Well, there are [bytes2wchars] and [wchars2bytes] in the newest [pdstring] library, which convert between multibyte encodings such as utf8 and your C library's wchar_t, which if I'm not entirely mistaken is a system-dependent encoding, but at least here (linux, glibc), it looks a heckuva lot like UCS-4.
Is there a default character encoding for PD messages? I assume it is LATIN1 because I have seen umlauts in comments before(I think). It doesn't look like I can make comments in UTF8 encoded chars.
I have my char problems solved right now, but now as I discover more about the difficulties of character encodings and the treachery that ASCII has caused....I am just curious.
Its a weird bastard mix currrently of Latin1 and UTF-8. The Tk GUI can handle UTF-8 and uses UTF-8 natively. The C side is basically Latin1 but doesn't really check:
Out of curiosity, I just checked with a variant of 'unibarf.pd' (attached as "barf-both.pd"), and for me, pd *does* display utf-8 strings correctly in message boxes (tested with umlauts äöü, as well as Greek πδ -- other characters can be tested with the [pdstring] help patches). Surprisingly (to me), I don't have to do anything special to get UTF-8 characters displayed correctly, but setting LC_CTYPE=en_US.UTF-8 causes a latin-1 message to be displayed improperly (characters disappear, but are still passed and present in raw byte form).
Setting LC_CTYPE=en_US.UTF-8 and re-loading "unibarf.pd" got me an odd error message from Pd though:
Pd: buffer space wasn't sufficient for long GUI string (repeated 3 times)
... this appears on stderr, rather than the console. I get the same message once for "barf-both.pd"; assumedly due to mis-parsing of the latin-1 message box(es).
This is something that I would really like to have working properly in Pd-devel. Tcl/Tk is natively UTF-8, so it seems that we should support UTF-8 in Pd. Anyone feel like trying to fix it? I don't understand encodings so well.
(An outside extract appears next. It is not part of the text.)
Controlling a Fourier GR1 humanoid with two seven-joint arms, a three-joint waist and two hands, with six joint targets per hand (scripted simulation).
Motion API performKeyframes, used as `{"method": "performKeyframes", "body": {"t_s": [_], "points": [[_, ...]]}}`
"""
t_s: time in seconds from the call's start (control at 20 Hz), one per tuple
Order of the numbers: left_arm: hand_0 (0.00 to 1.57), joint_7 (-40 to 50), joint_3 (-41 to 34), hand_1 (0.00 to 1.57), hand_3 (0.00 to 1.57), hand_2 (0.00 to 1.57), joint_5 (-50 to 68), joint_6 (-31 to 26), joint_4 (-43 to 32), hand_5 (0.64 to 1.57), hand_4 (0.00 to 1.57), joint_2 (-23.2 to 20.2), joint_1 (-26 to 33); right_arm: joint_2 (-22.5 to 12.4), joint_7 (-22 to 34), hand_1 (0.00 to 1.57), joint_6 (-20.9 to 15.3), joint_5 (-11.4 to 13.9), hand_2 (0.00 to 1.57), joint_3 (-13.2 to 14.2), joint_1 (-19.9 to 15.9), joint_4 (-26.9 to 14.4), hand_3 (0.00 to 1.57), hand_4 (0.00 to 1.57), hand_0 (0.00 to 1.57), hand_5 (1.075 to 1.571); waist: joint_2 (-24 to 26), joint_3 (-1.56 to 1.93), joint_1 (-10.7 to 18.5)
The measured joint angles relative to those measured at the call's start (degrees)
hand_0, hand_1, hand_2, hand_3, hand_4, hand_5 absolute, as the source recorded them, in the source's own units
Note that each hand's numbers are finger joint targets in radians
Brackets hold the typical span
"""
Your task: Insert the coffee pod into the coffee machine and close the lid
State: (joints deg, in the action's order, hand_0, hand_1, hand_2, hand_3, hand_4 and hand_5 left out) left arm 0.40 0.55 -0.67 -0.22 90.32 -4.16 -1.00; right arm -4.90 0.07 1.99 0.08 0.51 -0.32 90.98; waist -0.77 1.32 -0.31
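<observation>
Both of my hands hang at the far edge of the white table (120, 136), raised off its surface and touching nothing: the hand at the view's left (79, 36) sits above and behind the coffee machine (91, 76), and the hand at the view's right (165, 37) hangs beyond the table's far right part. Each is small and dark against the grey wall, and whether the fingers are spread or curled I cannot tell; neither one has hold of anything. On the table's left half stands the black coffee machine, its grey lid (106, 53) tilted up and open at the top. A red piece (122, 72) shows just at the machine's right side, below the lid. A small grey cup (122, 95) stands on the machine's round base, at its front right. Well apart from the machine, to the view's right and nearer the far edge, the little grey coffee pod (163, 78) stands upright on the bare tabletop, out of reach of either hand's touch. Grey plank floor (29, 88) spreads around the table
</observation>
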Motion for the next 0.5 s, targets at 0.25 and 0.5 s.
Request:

I don't know for sure, but I suspect one problem might be in the interpretation of user input -- I use latin-1 myself, so I can't judge whether the Tk GUI accepts UTF-8 input or not (I use [pdstring] or just hack the .pd file for my tests). If we want to be paranoid about things, we're likely to run into problems with symbols too; symbol identity (hash value and raw byte string) can change depending on whether the C internals use UTF-8 strings or not: this depends not only on what they get from the GUI, but also on how file data is interpreted, netsend/netreceive, etc etc... (mostly t_binbuf, I guess). UTF-8 should be largely safe for pd symbols, although I'm not sure whether backslash or brackets can appear as shift bytes for any characters: that could certainly cause problems.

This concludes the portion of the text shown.